Content starts

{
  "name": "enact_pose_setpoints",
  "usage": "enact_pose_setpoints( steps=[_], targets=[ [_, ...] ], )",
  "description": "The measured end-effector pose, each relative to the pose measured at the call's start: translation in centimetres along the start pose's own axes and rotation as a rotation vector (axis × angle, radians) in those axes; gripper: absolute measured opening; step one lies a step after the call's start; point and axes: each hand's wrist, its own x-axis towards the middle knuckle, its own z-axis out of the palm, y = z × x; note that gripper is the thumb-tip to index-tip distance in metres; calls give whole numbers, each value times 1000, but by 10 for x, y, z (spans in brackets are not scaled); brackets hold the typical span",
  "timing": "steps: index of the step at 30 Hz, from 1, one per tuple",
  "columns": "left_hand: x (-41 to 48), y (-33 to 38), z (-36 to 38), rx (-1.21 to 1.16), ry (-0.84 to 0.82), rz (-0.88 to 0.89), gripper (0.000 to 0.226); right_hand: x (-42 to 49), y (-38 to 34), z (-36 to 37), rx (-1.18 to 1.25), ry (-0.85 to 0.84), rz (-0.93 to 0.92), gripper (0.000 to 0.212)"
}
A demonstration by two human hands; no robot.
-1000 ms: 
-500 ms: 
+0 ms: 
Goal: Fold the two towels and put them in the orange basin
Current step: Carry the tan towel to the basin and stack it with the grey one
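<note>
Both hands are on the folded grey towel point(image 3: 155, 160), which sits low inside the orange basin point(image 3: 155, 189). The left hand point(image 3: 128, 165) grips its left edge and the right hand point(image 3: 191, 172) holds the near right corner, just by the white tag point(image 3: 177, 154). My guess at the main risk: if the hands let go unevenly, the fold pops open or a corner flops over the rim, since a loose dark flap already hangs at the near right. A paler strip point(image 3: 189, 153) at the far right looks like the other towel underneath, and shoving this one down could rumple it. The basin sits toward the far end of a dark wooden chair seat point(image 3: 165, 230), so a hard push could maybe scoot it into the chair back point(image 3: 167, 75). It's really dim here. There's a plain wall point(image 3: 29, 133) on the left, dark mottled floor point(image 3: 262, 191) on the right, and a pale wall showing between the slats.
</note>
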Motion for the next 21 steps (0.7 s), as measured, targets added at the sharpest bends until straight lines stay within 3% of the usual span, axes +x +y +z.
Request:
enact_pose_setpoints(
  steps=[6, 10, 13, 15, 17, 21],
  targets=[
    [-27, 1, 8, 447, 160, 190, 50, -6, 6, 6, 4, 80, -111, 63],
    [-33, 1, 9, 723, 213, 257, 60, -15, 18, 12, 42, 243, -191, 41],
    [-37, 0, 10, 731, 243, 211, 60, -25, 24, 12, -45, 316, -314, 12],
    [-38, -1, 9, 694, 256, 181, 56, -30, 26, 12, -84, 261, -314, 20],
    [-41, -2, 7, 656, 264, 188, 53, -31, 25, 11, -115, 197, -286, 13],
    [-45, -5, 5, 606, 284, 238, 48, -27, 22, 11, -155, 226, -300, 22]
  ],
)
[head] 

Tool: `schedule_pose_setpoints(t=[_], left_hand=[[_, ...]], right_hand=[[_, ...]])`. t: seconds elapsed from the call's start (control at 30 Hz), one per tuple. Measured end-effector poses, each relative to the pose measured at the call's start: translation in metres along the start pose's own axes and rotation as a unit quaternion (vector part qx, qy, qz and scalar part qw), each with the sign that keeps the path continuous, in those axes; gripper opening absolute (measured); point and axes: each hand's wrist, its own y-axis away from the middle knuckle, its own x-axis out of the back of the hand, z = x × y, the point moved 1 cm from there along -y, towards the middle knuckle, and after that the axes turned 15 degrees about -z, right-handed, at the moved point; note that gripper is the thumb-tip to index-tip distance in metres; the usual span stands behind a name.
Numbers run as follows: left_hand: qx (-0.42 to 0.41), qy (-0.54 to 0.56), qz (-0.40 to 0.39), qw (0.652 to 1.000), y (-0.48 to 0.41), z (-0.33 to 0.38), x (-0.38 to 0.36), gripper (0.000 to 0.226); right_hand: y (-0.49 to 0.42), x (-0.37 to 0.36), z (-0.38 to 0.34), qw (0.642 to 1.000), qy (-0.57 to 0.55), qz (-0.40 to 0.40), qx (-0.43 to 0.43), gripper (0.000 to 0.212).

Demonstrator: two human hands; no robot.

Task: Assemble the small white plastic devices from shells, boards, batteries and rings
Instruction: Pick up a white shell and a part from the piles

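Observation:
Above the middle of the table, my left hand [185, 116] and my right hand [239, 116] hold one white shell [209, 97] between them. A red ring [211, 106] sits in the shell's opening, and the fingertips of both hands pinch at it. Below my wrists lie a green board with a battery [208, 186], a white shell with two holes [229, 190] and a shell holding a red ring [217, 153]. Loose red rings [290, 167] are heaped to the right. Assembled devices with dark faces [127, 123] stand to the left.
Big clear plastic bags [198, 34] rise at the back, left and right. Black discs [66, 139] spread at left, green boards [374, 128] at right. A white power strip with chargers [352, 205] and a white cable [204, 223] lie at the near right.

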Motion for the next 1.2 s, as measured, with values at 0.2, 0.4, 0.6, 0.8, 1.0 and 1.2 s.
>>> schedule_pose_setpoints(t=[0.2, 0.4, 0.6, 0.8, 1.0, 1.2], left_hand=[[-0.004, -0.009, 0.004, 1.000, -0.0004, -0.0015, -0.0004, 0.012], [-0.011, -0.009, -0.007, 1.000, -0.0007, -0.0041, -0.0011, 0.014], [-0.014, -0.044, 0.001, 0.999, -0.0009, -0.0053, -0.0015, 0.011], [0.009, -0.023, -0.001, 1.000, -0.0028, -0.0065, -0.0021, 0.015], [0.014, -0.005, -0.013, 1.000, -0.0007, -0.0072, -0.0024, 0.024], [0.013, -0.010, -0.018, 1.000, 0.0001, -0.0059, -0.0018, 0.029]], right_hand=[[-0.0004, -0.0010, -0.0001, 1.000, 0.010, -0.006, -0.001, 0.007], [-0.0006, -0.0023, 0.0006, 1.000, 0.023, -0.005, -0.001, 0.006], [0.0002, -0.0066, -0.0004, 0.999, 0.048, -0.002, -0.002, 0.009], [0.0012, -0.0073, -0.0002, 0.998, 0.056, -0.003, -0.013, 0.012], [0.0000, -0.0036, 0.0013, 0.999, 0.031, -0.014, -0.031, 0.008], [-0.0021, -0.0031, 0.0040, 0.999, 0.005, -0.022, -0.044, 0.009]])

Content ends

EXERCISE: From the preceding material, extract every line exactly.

ANSWER BOX:
{
  "name": "enact_pose_setpoints",
  "usage": "enact_pose_setpoints( steps=[_], targets=[ [_, ...] ], )",
  "description": "The measured end-effector pose, each relative to the pose measured at the call's start: translation in centimetres along the start pose's own axes and rotation as a rotation vector (axis × angle, radians) in those axes; gripper: absolute measured opening; step one lies a step after the call's start; point and axes: each hand's wrist, its own x-axis towards the middle knuckle, its own z-axis out of the palm, y = z × x; note that gripper is the thumb-tip to index-tip distance in metres; calls give whole numbers, each value times 1000, but by 10 for x, y, z (spans in brackets are not scaled); brackets hold the typical span",
  "timing": "steps: index of the step at 30 Hz, from 1, one per tuple",
  "columns": "left_hand: x (-41 to 48), y (-33 to 38), z (-36 to 38), rx (-1.21 to 1.16), ry (-0.84 to 0.82), rz (-0.88 to 0.89), gripper (0.000 to 0.226); right_hand: x (-42 to 49), y (-38 to 34), z (-36 to 37), rx (-1.18 to 1.25), ry (-0.85 to 0.84), rz (-0.93 to 0.92), gripper (0.000 to 0.212)"
}
A demonstration by two human hands; no robot.
-1000 ms: 
-500 ms: 
+0 ms: 
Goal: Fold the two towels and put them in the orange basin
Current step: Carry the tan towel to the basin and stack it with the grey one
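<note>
Both hands are on the folded grey towel point(image 3: 155, 160), which sits low inside the orange basin point(image 3: 155, 189). The left hand point(image 3: 128, 165) grips its left edge and the right hand point(image 3: 191, 172) holds the near right corner, just by the white tag point(image 3: 177, 154). My guess at the main risk: if the hands let go unevenly, the fold pops open or a corner flops over the rim, since a loose dark flap already hangs at the near right. A paler strip point(image 3: 189, 153) at the far right looks like the other towel underneath, and shoving this one down could rumple it. The basin sits toward the far end of a dark wooden chair seat point(image 3: 165, 230), so a hard push could maybe scoot it into the chair back point(image 3: 167, 75). It's really dim here. There's a plain wall point(image 3: 29, 133) on the left, dark mottled floor point(image 3: 262, 191) on the right, and a pale wall showing between the slats.
</note>
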Motion for the next 21 steps (0.7 s), as measured, targets added at the sharpest bends until straight lines stay within 3% of the usual span, axes +x +y +z.
Request:
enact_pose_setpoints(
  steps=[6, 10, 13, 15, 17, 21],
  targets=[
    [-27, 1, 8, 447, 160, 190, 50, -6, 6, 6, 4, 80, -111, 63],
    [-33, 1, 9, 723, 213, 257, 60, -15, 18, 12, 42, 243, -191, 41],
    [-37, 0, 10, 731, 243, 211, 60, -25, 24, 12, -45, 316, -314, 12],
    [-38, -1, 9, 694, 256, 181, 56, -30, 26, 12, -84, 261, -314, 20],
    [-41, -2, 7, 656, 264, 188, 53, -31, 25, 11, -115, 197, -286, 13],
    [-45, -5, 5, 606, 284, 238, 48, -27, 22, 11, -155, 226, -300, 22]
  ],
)
[head] 

Tool: `schedule_pose_setpoints(t=[_], left_hand=[[_, ...]], right_hand=[[_, ...]])`. t: seconds elapsed from the call's start (control at 30 Hz), one per tuple. Measured end-effector poses, each relative to the pose measured at the call's start: translation in metres along the start pose's own axes and rotation as a unit quaternion (vector part qx, qy, qz and scalar part qw), each with the sign that keeps the path continuous, in those axes; gripper opening absolute (measured); point and axes: each hand's wrist, its own y-axis away from the middle knuckle, its own x-axis out of the back of the hand, z = x × y, the point moved 1 cm from there along -y, towards the middle knuckle, and after that the axes turned 15 degrees about -z, right-handed, at the moved point; note that gripper is the thumb-tip to index-tip distance in metres; the usual span stands behind a name.
Numbers run as follows: left_hand: qx (-0.42 to 0.41), qy (-0.54 to 0.56), qz (-0.40 to 0.39), qw (0.652 to 1.000), y (-0.48 to 0.41), z (-0.33 to 0.38), x (-0.38 to 0.36), gripper (0.000 to 0.226); right_hand: y (-0.49 to 0.42), x (-0.37 to 0.36), z (-0.38 to 0.34), qw (0.642 to 1.000), qy (-0.57 to 0.55), qz (-0.40 to 0.40), qx (-0.43 to 0.43), gripper (0.000 to 0.212).

Demonstrator: two human hands; no robot.

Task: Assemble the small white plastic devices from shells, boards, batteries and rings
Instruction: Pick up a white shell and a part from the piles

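Observation:
Above the middle of the table, my left hand [185, 116] and my right hand [239, 116] hold one white shell [209, 97] between them. A red ring [211, 106] sits in the shell's opening, and the fingertips of both hands pinch at it. Below my wrists lie a green board with a battery [208, 186], a white shell with two holes [229, 190] and a shell holding a red ring [217, 153]. Loose red rings [290, 167] are heaped to the right. Assembled devices with dark faces [127, 123] stand to the left.
Big clear plastic bags [198, 34] rise at the back, left and right. Black discs [66, 139] spread at left, green boards [374, 128] at right. A white power strip with chargers [352, 205] and a white cable [204, 223] lie at the near right.
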
Motion for the next 1.2 s, as measured, with values at 0.2, 0.4, 0.6, 0.8, 1.0 and 1.2 s.
>>> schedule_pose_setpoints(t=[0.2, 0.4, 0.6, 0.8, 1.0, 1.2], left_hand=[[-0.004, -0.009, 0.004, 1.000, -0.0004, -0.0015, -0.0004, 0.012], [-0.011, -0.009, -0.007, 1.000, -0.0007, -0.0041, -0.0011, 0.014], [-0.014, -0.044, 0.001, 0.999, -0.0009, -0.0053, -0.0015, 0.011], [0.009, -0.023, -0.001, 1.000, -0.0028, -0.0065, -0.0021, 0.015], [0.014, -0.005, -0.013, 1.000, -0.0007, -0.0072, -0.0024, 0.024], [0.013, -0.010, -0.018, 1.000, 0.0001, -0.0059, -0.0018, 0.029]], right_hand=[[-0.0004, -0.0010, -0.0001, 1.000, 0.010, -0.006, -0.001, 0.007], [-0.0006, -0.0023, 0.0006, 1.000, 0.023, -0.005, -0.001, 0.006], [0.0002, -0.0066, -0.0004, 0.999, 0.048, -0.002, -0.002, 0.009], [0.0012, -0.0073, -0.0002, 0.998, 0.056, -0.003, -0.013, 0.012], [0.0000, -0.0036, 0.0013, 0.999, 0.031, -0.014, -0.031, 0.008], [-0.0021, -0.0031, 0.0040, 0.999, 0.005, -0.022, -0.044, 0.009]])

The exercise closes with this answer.